A book with a curious and wondrous map was published in Venice in 1558. Its author, Nicolò Zen, (referred to as Nicolò the younger in the narrative) was an official of the Venetian Republic, and in the book he claimed that his great-great-great grandfather Antonio and his great-great-great granduncle Nicolò had travelled around the north Atlantic as far as the coast of modern Newfoundland in the late 14th century. This was a full century before Christopher Columbus.

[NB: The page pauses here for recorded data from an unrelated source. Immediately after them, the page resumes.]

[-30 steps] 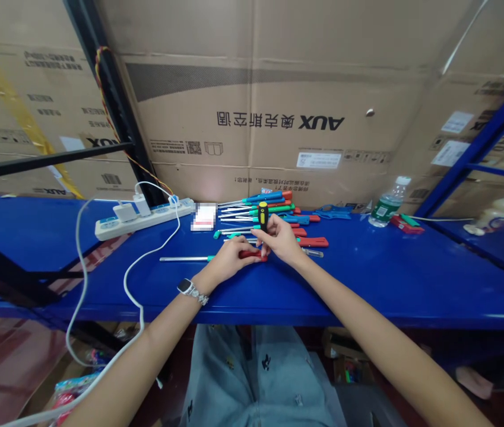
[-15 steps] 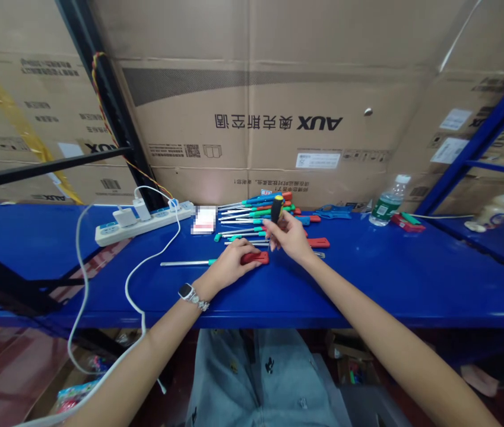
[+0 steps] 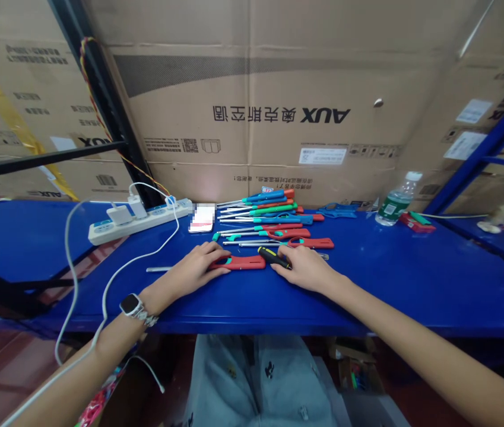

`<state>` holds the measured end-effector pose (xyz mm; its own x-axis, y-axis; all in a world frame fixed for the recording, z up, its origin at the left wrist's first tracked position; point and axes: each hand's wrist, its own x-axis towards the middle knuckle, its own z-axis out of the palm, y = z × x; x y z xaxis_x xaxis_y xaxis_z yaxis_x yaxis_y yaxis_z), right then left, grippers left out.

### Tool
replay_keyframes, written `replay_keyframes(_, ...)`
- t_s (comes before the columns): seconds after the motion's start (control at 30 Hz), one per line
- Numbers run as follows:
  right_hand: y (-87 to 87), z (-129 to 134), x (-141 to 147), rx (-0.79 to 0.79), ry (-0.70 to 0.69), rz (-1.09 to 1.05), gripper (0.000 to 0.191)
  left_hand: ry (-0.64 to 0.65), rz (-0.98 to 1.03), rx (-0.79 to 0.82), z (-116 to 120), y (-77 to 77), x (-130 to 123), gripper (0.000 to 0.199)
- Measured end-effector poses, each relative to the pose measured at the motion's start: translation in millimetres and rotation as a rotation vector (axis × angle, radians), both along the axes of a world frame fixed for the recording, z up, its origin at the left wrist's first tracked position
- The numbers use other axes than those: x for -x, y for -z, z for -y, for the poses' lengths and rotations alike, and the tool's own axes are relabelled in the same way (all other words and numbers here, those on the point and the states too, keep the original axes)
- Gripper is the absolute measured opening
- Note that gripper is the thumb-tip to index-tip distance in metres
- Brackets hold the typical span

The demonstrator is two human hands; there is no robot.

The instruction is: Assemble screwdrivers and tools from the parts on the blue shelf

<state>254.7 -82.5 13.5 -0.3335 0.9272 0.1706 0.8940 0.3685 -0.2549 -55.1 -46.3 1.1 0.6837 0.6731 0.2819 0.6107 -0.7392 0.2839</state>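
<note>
Head view shows a glossy blue table (image 3: 367,284) backed by a tall cardboard carton (image 3: 296,71), its AUX print upside down. A black post (image 3: 107,107) stands at the left, a blue post (image 3: 478,154) slants at the right, and reddish floor shows below. On the table's left sits a white power strip (image 3: 154,216) with plugs in it; a white cable (image 3: 127,270) trails toward the left forearm.

At the right, a clear bottle (image 3: 392,207) with a green label stands capped beside a red packet (image 3: 416,224); its fill cannot be made out. Beneath the table, a small box (image 3: 345,351) holds coloured bits (image 3: 357,379), too small to tell.

Near the front, a red lighter (image 3: 247,262) lies flat, the left hand (image 3: 198,265) closed around its trigger end. The right hand (image 3: 305,267) grips a black-and-yellow screwdriver (image 3: 270,255), its handle end close to the lighter's butt. More lighters (image 3: 278,207) lie in a loose stack behind.
</note>
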Motion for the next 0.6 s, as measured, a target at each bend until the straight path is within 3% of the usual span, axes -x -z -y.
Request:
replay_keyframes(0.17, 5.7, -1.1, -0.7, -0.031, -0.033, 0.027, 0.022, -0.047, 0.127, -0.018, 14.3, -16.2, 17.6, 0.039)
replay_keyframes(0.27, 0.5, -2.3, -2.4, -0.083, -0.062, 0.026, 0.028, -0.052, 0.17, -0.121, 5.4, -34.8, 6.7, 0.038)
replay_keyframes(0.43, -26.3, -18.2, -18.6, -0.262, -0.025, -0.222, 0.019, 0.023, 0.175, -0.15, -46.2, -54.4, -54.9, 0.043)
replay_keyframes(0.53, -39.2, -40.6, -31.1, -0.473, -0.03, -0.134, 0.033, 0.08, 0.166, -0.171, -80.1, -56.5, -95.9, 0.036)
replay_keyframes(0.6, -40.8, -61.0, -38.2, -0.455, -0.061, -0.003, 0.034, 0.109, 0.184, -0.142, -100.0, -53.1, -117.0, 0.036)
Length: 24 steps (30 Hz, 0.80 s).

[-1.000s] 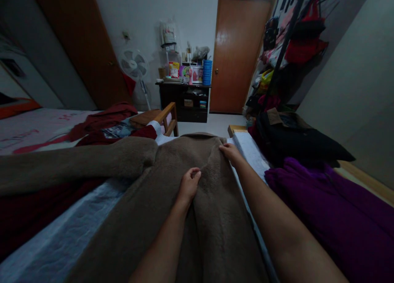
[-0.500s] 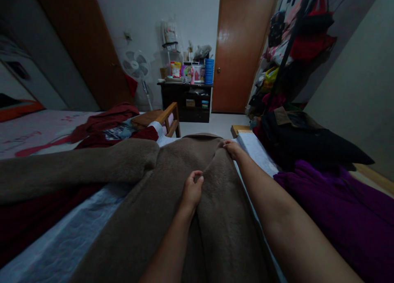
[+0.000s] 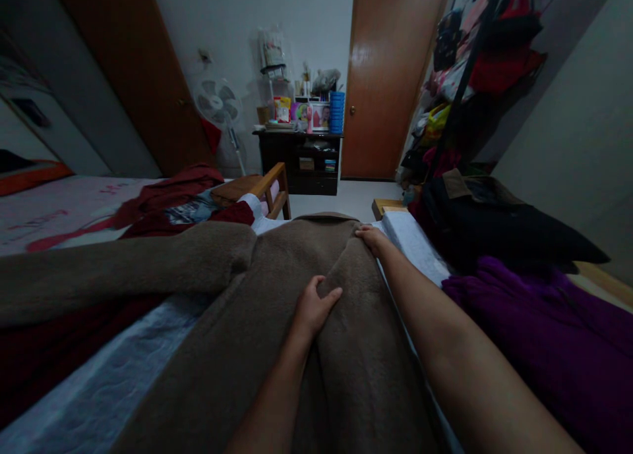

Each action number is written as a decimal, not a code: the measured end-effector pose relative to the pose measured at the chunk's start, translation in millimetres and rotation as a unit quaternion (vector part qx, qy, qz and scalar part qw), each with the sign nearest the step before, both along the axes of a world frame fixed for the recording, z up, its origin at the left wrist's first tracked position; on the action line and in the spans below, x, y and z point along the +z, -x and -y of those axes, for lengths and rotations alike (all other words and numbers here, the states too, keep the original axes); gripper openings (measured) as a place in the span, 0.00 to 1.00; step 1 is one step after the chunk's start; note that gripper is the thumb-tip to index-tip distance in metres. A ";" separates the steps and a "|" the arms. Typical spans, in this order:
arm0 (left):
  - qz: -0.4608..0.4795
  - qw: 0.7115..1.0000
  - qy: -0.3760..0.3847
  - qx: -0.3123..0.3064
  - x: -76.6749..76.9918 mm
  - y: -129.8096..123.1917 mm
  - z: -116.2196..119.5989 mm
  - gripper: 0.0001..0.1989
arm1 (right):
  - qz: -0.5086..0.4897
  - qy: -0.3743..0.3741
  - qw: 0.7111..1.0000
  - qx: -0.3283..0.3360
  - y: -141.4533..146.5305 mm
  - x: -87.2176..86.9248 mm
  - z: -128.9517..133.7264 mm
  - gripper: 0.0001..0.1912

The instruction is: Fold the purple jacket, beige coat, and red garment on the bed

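Observation:
A brown fleecy coat (image 3: 237,348) lies spread over the bed, with one sleeve (image 3: 123,259) stretched out to the left and its collar (image 3: 329,218) at the far end. On the middle of the coat rests my left hand (image 3: 315,307), thumb and fingers apart, beside a fold in the cloth. Farther up, my right hand (image 3: 370,236) pinches the coat near its right shoulder. The right part of the coat is folded inward along a slanting edge between my two hands.
Light blue bedding (image 3: 123,355) shows under the coat. A purple garment (image 3: 534,348) and a dark pile of clothes (image 3: 494,223) lie at the right. Red clothing (image 3: 168,197) is at the left. Behind stand a wooden bed post (image 3: 277,190), a fan (image 3: 217,105) and a black cabinet (image 3: 297,164).
My left hand has opened, its thumb spreading away from the fingers to the right. My right hand stays at the coat's shoulder with hardly any movement.

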<state>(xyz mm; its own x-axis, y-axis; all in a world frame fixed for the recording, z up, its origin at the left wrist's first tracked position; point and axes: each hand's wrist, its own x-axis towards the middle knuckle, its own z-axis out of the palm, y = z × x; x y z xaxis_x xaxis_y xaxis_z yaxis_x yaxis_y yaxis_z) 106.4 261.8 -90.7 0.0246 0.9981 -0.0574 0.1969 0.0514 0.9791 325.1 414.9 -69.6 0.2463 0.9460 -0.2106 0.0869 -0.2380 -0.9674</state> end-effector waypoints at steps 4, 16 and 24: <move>-0.061 0.997 -0.026 -0.025 2.6 1.6 3.0 0.17 | 0.016 -0.039 0.999 -0.022 0.0 -7.4 -4.6 0.05; 0.102 0.991 0.081 -0.017 9.9 5.1 0.6 0.16 | 0.042 0.011 0.998 0.055 -7.8 2.9 23.0 0.08; 0.201 0.975 0.091 -0.031 9.1 -0.2 2.8 0.25 | 0.005 0.025 0.997 0.071 -4.6 1.3 35.3 0.10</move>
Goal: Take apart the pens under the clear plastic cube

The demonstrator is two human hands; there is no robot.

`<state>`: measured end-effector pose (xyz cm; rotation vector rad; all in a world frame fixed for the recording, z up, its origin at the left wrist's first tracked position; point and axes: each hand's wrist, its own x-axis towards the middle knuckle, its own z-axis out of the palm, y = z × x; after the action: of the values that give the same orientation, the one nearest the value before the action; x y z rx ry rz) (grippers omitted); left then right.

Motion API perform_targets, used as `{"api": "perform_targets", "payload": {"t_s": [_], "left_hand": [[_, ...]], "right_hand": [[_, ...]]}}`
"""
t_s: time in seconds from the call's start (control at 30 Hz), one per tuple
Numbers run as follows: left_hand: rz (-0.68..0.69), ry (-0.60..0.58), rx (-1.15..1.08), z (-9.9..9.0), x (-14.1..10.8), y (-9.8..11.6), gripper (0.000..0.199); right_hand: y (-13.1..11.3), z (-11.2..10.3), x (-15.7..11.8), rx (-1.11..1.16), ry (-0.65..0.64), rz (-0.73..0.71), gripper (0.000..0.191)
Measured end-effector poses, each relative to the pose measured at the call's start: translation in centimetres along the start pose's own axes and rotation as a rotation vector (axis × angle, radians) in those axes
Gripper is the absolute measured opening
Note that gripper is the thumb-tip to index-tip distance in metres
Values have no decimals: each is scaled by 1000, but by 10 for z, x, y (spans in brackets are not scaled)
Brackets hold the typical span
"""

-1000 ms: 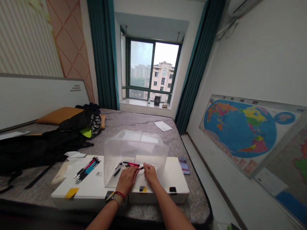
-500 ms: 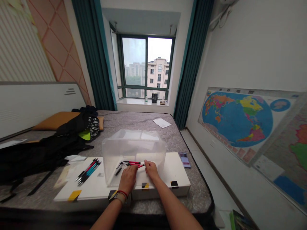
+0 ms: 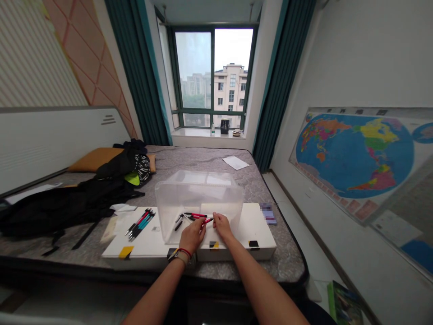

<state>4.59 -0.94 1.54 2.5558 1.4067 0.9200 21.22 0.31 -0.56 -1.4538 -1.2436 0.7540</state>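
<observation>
My left hand and my right hand meet inside the open front of a clear plastic box, which lies on its side on a white board. A red-and-black pen runs between the fingertips of both hands, and I take it as pinched by both. Just behind them lies another red pen. Several small black pen parts rest by my left hand. Outside the box, on the board's left, lies a bundle of black, red and teal pens.
A grey mattress carries everything. A black bag lies heaped at the left, with a mustard cushion behind it. A sheet of paper lies at the far side. A blurred flat item sits right of the board.
The view has tilted upward and shifted. My hands have drawn closer together, and the red-and-black pen now sits between their fingertips.
</observation>
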Motion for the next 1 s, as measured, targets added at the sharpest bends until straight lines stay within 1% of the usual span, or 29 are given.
{"api": "perform_targets", "payload": {"t_s": [0.17,0.4,0.6,0.77,1.0], "left_hand": [[-16,-9,33,1,1,0,24],[53,48,113,2,3,0,26],[74,73,204,1,4,0,27],[55,68,225,-4,4,4,27],[0,66,209,-6,5,6,20]], "right_hand": [[1,0,1,-34,-9,12,50],[2,1,0,-36,-6,30,49],[-3,2,-2,-85,-7,33,42],[-5,2,-4,-89,-6,26,35],[-4,1,-4,-37,-27,21,27]]}}
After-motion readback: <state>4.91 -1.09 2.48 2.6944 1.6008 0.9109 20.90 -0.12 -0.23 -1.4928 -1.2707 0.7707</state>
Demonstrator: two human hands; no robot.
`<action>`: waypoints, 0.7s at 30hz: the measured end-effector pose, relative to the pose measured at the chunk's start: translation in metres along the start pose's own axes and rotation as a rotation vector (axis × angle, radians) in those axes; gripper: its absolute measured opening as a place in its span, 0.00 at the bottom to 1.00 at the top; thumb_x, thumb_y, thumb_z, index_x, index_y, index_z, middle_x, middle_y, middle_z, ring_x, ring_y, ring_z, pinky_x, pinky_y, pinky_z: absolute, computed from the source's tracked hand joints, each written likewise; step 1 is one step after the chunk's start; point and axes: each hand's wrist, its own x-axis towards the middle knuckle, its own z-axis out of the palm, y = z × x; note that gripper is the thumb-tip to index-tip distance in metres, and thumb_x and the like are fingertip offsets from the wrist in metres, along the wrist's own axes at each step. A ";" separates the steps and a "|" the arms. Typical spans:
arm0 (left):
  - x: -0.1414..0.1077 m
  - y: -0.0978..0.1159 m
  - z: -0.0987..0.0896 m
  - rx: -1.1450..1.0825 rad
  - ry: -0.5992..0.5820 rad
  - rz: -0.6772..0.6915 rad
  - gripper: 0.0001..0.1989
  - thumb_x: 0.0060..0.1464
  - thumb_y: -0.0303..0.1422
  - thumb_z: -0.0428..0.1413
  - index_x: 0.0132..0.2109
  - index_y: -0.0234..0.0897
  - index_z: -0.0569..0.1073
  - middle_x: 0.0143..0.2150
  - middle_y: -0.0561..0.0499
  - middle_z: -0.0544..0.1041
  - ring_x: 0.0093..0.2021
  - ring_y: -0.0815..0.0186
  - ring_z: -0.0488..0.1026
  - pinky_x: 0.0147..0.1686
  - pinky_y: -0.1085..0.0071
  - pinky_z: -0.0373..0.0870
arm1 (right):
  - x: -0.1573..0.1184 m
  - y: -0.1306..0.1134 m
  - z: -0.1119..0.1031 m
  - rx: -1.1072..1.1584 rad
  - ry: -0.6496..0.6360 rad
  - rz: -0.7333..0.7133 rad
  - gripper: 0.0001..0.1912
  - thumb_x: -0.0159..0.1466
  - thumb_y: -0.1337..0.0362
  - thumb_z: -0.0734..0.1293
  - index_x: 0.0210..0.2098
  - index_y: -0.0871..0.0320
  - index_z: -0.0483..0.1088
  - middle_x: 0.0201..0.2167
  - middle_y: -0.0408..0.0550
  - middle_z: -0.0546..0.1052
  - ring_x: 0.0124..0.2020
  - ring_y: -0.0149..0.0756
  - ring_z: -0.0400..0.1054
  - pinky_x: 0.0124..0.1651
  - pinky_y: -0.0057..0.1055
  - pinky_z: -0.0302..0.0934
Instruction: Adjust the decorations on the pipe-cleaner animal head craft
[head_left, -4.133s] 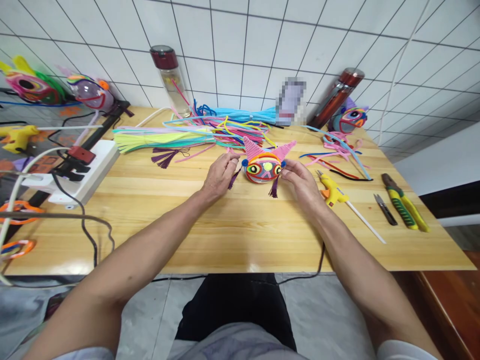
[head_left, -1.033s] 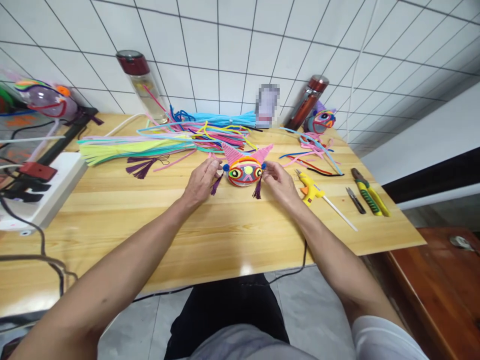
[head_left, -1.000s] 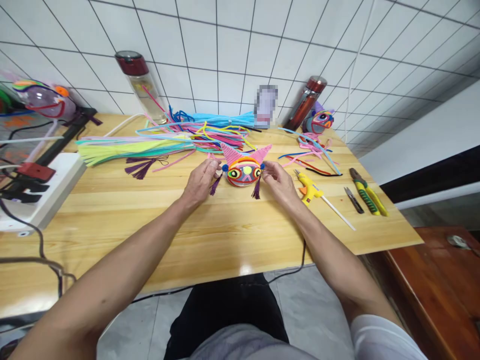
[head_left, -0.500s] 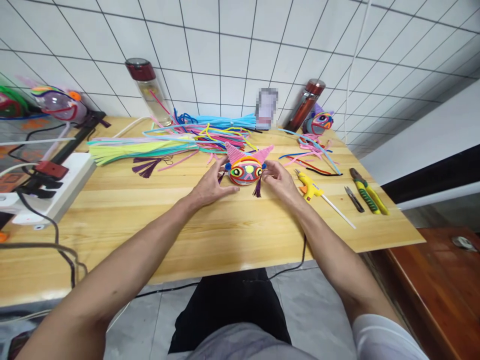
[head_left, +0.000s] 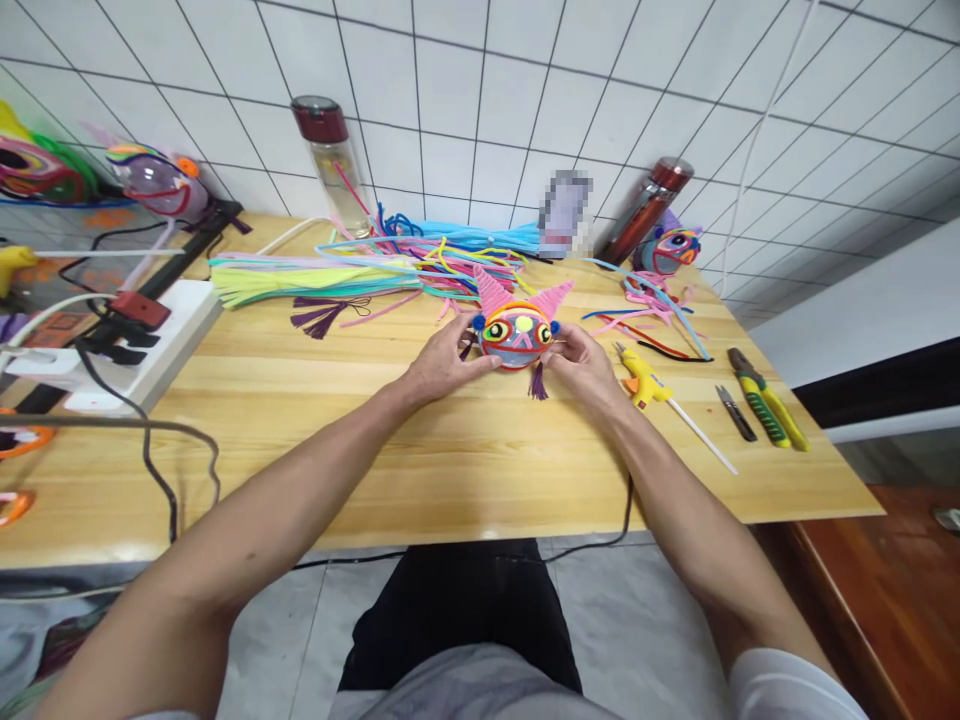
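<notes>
Between my two hands is a clear ball with a pipe-cleaner face (head_left: 516,345). It has pink pointed ears, yellow-ringed eyes, red and orange outlines and blue pompoms at the sides. My left hand (head_left: 448,358) grips its left side, thumb along the lower front and fingers partly hidden behind. On the other side, my right hand (head_left: 579,362) has its thumb and curled fingers against the ball's edge. A purple tassel (head_left: 538,382) hangs by the right fingers. Another dark tassel, mostly hidden, shows by the left fingers. The ball is on or just over the wooden table (head_left: 450,480).
Pipe cleaners (head_left: 322,280) lie behind, with a loose purple tassel (head_left: 321,315). To the right are a yellow glue gun (head_left: 643,378), small snips (head_left: 735,412) and pliers (head_left: 766,398). Two bottles (head_left: 341,180) stand by the wall. A power strip (head_left: 161,335) with cords is left.
My view has turned a little left. The ball has tilted back, showing more of its clear lower front. My left thumb has come up against it, and both hands have closed in.
</notes>
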 end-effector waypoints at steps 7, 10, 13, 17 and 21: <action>0.001 0.001 -0.002 -0.059 -0.015 -0.008 0.33 0.57 0.48 0.67 0.63 0.37 0.72 0.62 0.43 0.79 0.59 0.54 0.78 0.62 0.59 0.73 | -0.002 -0.006 0.002 0.034 -0.002 0.018 0.26 0.56 0.50 0.81 0.50 0.50 0.78 0.49 0.47 0.86 0.52 0.47 0.80 0.63 0.49 0.72; 0.001 0.004 -0.002 -0.035 -0.006 -0.007 0.33 0.57 0.49 0.66 0.62 0.37 0.72 0.60 0.43 0.79 0.56 0.55 0.77 0.59 0.60 0.74 | -0.003 -0.008 0.004 0.030 -0.019 0.019 0.23 0.57 0.52 0.80 0.49 0.51 0.79 0.50 0.47 0.85 0.54 0.48 0.79 0.64 0.49 0.71; 0.000 0.008 -0.002 0.054 0.013 -0.003 0.35 0.54 0.50 0.68 0.62 0.37 0.71 0.56 0.44 0.79 0.50 0.57 0.77 0.52 0.61 0.75 | -0.003 -0.010 0.005 0.025 -0.030 0.035 0.22 0.57 0.55 0.79 0.50 0.50 0.78 0.52 0.48 0.85 0.56 0.49 0.78 0.62 0.48 0.72; -0.003 0.013 0.001 0.145 0.062 0.016 0.38 0.52 0.48 0.69 0.64 0.36 0.70 0.54 0.45 0.77 0.45 0.60 0.74 0.47 0.63 0.74 | -0.003 -0.010 0.005 0.028 -0.040 0.066 0.22 0.58 0.57 0.77 0.52 0.50 0.77 0.52 0.48 0.85 0.55 0.48 0.78 0.57 0.45 0.73; -0.004 0.016 0.004 0.174 0.090 0.030 0.39 0.52 0.48 0.70 0.65 0.36 0.70 0.55 0.44 0.76 0.48 0.60 0.73 0.48 0.64 0.74 | -0.002 -0.007 0.003 0.034 -0.051 0.081 0.23 0.58 0.58 0.77 0.52 0.50 0.77 0.50 0.47 0.85 0.53 0.47 0.79 0.53 0.43 0.74</action>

`...`Truth is the daughter of Time.' Surely Marcolini, the printer, could not have chosen an allegory more suited to this tale.'
Andrea di Robilant became interested in this story after a chance meeting with an American tourist in Venice. In the 14th century, Nicolò and Antonio Zen journeyed from Venice to the North Atlantic. Along the way, visiting lands named Frislanda, Islanda, Icaria, Drogio and Estotiland, they encountered warrior princes and fought savage natives. They wrote of monasteries heated by springs, where bread could be baked without a fire, and of a `smoky mountain'. The story of their adventure travelled throughout Europe, finding its way into both the workshop of the great cartographer Mercator and the court of Elizabeth I. In 1835, the story was denounced as a `tissue of lies' and the Zens faded into oblivion.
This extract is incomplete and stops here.